::: GIVEN INFORMATION

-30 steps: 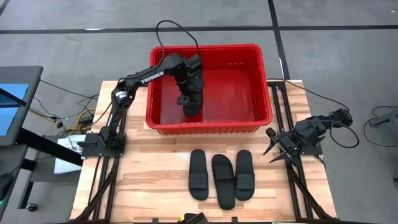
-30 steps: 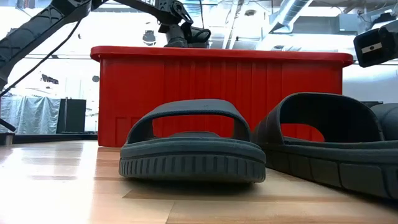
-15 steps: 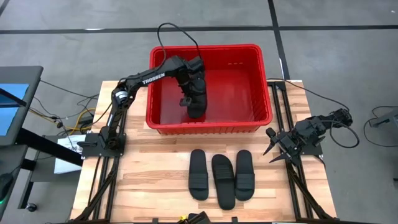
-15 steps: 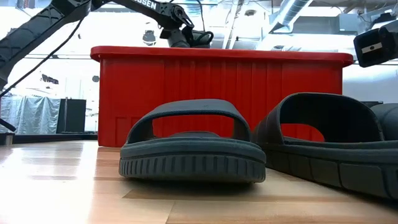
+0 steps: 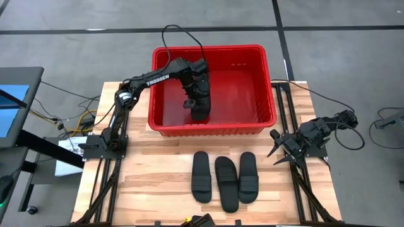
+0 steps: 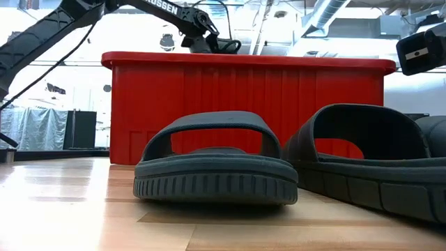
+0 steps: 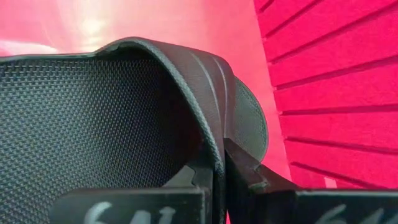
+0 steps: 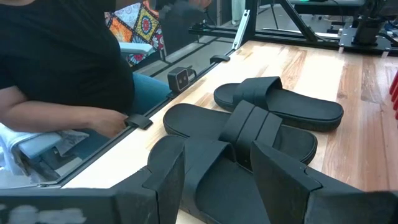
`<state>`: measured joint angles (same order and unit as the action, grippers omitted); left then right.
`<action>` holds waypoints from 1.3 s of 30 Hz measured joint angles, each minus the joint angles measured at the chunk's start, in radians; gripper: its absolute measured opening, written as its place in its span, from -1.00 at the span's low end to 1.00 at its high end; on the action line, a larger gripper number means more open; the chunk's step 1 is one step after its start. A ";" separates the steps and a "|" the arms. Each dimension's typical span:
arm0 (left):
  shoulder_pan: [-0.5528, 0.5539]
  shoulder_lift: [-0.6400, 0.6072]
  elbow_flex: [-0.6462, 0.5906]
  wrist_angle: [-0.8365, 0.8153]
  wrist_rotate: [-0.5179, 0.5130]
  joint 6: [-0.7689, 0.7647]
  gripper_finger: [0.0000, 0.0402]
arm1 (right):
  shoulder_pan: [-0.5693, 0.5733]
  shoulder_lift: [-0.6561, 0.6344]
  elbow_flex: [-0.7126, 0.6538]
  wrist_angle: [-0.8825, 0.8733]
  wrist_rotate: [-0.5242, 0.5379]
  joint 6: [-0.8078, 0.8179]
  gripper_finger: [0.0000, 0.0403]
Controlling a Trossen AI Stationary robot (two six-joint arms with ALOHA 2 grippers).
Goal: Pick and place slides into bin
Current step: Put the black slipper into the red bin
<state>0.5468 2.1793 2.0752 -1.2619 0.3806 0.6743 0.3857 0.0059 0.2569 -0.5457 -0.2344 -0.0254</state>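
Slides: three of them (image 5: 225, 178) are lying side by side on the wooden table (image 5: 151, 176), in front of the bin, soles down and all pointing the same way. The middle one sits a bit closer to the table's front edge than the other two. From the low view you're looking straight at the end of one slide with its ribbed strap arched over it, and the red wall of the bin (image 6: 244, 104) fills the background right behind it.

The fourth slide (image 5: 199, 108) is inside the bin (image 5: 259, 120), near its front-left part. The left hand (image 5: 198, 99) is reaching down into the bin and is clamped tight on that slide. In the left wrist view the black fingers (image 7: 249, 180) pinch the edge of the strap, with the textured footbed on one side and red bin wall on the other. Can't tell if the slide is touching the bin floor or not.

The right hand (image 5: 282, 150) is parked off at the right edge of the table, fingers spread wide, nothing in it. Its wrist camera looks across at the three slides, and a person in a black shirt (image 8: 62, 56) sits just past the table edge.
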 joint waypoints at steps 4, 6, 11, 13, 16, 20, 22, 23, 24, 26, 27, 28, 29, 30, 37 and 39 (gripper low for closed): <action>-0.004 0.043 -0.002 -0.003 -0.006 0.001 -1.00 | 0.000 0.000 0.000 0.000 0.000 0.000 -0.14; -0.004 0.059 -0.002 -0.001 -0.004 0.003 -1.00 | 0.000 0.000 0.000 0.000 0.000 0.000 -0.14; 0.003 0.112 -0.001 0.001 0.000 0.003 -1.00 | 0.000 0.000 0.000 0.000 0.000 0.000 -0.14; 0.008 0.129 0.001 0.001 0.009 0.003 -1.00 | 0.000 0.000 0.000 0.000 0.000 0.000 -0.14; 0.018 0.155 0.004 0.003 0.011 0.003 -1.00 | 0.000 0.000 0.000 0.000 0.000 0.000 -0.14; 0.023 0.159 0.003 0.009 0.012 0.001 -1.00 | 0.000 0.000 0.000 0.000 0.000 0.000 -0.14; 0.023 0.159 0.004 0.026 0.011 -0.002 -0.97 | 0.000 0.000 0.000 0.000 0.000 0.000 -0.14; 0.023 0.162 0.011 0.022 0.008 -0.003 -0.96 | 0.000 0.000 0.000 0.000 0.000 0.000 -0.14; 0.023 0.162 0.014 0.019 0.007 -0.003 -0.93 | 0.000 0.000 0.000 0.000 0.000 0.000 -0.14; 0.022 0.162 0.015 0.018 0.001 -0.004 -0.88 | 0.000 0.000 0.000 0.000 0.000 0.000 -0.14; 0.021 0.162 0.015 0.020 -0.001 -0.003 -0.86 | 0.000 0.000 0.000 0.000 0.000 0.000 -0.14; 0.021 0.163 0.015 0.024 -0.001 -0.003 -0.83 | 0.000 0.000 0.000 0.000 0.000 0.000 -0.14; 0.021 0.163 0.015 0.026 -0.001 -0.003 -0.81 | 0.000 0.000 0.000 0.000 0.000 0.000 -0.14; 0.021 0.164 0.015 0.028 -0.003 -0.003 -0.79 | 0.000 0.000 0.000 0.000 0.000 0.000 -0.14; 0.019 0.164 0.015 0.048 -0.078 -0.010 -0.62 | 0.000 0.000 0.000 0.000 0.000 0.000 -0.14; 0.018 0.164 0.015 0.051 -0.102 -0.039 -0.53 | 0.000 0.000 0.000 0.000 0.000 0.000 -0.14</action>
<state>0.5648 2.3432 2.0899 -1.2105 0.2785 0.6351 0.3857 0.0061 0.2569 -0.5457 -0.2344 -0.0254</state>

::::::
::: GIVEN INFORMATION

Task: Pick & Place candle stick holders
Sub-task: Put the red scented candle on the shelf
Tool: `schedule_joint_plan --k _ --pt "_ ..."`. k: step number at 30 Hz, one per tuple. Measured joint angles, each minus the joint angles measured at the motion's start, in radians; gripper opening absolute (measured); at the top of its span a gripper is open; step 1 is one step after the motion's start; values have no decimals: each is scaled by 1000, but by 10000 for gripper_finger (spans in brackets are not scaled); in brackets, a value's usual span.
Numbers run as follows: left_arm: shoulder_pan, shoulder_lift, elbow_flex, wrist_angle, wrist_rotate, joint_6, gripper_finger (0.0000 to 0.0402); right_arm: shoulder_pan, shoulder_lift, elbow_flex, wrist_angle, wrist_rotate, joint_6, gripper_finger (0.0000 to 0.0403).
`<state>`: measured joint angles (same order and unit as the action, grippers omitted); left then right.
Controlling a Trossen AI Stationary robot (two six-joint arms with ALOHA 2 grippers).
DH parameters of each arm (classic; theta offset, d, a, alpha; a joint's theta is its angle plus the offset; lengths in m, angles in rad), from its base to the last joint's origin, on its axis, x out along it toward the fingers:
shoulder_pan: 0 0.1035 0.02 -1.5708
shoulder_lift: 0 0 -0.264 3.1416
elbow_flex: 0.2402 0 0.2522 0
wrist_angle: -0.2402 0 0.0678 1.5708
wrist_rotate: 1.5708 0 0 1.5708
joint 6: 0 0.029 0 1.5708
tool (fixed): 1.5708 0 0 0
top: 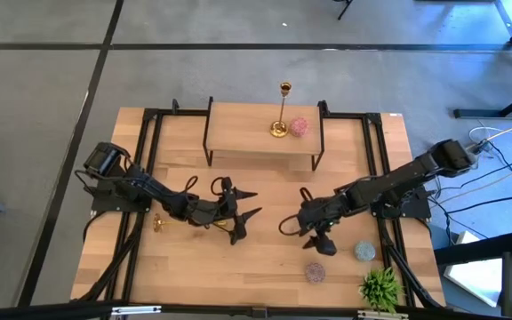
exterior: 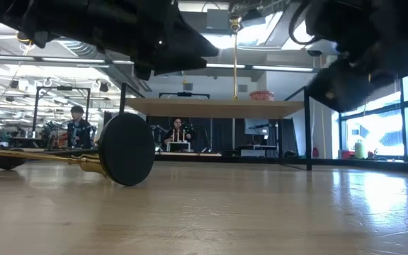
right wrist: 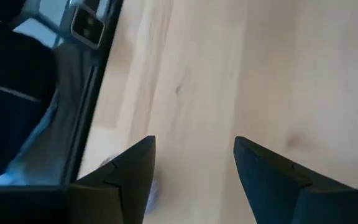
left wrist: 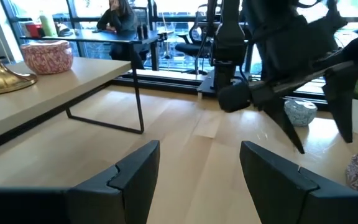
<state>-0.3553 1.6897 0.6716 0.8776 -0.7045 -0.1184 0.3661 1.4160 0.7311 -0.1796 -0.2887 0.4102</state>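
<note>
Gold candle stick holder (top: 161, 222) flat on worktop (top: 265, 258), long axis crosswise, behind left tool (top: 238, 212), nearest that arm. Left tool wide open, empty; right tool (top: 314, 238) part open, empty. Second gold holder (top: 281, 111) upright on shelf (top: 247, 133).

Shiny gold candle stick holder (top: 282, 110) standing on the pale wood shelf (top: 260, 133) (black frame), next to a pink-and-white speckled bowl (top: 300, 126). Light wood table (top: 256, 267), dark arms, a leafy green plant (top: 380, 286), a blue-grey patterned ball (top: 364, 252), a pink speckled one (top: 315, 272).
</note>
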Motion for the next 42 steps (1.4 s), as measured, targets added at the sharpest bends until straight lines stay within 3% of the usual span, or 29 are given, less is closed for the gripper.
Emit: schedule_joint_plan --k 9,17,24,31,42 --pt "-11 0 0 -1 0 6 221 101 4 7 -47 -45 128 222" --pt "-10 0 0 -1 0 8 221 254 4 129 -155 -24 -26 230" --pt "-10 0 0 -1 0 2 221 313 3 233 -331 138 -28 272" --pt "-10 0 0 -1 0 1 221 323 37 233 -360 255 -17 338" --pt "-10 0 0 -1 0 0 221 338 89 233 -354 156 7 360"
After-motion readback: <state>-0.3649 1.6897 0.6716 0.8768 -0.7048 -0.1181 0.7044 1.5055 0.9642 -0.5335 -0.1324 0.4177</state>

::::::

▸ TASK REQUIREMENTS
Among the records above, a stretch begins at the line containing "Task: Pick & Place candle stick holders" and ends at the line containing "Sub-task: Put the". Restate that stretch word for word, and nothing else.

▸ RESULT
Task: Pick & Place candle stick holders
Sub-task: Put the red scented candle on the shelf

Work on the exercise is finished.